Design and construction
- Architect: Nikolai Buniatian

Other information
- Number of rooms: 104
- Number of restaurants: 4

Website
- Official website

= Grand Hotel Yerevan =

Hotel in Yerevan, Armenia

Grand Hotel Yerevan (Գրանդ Հոթել Երևան), also known as GHY, is a 5-star hotel in the central Kentron District of Yerevan, the capital of Armenia. It was opened in 1926 during the Soviet period as a state-owned enterprise. It is one of the oldest hotels in modern Armenia, and the oldest functioning hotel in Yerevan.

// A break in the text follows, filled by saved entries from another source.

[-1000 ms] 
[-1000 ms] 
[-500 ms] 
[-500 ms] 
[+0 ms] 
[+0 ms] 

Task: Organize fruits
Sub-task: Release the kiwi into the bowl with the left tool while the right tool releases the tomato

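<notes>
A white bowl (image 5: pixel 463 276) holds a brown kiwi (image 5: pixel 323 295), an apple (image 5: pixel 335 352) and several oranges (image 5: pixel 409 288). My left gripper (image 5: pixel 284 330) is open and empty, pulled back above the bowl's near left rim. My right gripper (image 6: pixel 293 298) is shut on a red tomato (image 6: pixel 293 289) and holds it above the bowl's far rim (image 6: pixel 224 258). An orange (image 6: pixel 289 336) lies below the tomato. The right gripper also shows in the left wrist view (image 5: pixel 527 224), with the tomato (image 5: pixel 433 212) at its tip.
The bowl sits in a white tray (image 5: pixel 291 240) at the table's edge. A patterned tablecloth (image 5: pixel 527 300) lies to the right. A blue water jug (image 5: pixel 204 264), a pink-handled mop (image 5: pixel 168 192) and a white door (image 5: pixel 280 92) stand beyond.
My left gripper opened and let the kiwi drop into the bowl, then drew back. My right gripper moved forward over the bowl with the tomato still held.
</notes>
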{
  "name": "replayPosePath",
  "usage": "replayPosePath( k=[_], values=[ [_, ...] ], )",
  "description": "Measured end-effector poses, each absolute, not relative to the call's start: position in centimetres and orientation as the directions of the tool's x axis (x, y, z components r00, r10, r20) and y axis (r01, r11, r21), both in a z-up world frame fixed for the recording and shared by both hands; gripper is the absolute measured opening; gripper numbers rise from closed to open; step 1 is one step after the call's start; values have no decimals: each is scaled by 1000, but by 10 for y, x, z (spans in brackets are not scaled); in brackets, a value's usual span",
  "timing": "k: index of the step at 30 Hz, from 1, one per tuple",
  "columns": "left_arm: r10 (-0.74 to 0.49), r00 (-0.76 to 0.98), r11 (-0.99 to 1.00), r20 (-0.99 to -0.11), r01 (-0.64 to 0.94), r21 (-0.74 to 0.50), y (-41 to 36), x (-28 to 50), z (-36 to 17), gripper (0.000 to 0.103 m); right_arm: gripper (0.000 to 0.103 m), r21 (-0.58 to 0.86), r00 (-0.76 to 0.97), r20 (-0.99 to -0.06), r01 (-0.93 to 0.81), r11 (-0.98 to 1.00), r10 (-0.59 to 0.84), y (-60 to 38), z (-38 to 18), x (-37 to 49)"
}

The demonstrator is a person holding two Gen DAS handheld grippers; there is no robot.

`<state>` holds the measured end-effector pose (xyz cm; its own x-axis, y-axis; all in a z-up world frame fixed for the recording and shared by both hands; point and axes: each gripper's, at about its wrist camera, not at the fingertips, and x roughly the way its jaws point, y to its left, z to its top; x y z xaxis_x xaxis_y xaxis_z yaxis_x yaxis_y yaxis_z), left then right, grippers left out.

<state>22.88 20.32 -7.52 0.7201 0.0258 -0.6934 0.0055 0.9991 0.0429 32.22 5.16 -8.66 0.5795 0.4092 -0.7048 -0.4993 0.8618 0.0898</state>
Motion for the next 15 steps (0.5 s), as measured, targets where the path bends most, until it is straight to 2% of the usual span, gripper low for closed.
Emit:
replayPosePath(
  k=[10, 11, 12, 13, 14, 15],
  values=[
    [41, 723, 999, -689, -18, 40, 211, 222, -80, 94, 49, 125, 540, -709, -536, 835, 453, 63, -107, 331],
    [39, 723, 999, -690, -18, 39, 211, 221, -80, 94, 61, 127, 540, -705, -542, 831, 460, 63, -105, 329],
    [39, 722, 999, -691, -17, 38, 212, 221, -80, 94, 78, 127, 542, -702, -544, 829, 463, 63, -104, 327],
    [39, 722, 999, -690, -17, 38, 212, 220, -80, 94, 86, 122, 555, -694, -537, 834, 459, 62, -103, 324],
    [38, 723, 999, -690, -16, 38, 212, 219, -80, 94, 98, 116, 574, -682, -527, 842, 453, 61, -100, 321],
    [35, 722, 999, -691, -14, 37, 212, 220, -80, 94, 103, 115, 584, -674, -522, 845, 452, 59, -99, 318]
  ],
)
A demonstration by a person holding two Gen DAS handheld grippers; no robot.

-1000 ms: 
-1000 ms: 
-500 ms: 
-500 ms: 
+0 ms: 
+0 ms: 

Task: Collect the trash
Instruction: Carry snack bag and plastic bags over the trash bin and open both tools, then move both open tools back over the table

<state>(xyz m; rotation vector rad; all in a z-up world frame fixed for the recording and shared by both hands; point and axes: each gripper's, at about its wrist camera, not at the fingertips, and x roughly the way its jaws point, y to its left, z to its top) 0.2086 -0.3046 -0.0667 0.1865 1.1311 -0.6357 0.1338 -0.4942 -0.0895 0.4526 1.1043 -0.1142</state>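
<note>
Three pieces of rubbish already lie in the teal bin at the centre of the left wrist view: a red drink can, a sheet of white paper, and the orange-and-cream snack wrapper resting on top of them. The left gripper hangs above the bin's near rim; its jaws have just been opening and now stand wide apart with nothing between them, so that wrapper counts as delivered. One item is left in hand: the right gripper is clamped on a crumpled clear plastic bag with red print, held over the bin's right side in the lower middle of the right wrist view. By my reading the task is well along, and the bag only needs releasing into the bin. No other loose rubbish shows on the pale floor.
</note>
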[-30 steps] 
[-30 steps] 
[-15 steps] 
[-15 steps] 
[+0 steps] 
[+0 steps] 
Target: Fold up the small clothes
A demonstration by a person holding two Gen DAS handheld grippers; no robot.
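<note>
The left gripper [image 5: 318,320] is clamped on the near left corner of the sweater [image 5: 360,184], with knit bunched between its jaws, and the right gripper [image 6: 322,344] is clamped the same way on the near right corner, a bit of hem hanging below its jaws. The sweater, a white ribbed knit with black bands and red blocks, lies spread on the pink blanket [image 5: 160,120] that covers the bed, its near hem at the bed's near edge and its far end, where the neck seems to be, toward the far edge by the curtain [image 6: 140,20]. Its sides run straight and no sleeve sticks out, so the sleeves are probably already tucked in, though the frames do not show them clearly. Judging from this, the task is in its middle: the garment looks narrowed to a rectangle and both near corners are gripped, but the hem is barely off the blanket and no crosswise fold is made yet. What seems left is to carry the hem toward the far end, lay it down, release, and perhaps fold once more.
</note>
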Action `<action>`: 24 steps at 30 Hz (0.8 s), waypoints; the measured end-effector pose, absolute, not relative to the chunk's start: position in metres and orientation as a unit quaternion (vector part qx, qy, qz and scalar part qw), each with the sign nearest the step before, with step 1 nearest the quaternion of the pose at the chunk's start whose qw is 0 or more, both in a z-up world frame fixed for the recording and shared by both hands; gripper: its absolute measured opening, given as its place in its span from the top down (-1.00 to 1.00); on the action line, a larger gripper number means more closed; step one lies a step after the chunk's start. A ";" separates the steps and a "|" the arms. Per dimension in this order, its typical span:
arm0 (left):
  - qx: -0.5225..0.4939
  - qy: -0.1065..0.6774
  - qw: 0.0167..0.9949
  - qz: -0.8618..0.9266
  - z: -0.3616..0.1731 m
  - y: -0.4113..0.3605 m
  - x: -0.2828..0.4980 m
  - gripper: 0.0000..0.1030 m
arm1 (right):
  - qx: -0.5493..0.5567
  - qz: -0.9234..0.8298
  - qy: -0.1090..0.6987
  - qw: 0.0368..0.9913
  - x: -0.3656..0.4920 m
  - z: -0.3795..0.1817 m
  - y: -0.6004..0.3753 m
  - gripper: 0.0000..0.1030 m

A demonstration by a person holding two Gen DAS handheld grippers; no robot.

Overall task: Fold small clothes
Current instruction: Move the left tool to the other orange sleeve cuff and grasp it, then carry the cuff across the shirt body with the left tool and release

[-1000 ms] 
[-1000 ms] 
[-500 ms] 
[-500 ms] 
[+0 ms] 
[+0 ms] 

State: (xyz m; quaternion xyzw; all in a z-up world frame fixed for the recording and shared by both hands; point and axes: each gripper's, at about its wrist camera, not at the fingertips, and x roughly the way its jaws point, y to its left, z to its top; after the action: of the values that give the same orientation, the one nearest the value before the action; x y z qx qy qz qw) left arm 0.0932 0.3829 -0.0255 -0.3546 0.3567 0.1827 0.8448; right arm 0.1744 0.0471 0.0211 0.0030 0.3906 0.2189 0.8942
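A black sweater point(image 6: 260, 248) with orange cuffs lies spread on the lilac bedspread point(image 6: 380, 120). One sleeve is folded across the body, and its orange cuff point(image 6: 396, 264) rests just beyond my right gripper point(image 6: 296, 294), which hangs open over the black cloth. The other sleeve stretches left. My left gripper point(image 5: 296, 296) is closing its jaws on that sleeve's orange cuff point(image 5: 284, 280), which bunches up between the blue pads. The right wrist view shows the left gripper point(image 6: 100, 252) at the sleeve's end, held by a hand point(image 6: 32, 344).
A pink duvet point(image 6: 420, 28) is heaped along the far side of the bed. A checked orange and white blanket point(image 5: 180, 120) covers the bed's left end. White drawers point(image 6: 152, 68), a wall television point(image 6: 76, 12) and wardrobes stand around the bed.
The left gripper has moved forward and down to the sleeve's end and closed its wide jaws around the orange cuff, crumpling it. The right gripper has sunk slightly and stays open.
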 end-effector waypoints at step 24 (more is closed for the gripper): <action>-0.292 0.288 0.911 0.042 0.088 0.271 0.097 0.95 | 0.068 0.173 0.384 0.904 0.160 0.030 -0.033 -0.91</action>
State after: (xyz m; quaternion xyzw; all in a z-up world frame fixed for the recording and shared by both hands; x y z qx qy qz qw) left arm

The hotel is located at 14 Abovyan Street, overlooking Charles Aznavour Square and next to the Artists' Union of Armenia.

==History==
The hotel was opened in 1926 as a state-owned hotel of the Armenian SSR, based on the design of architect Nikolai Buniatian. It was known as the "Intourist Hotel", named after the Intourist agency, which was the regulating body of the hotels and tourism within the Soviet Union. It was the first hotel opened in Soviet Armenia.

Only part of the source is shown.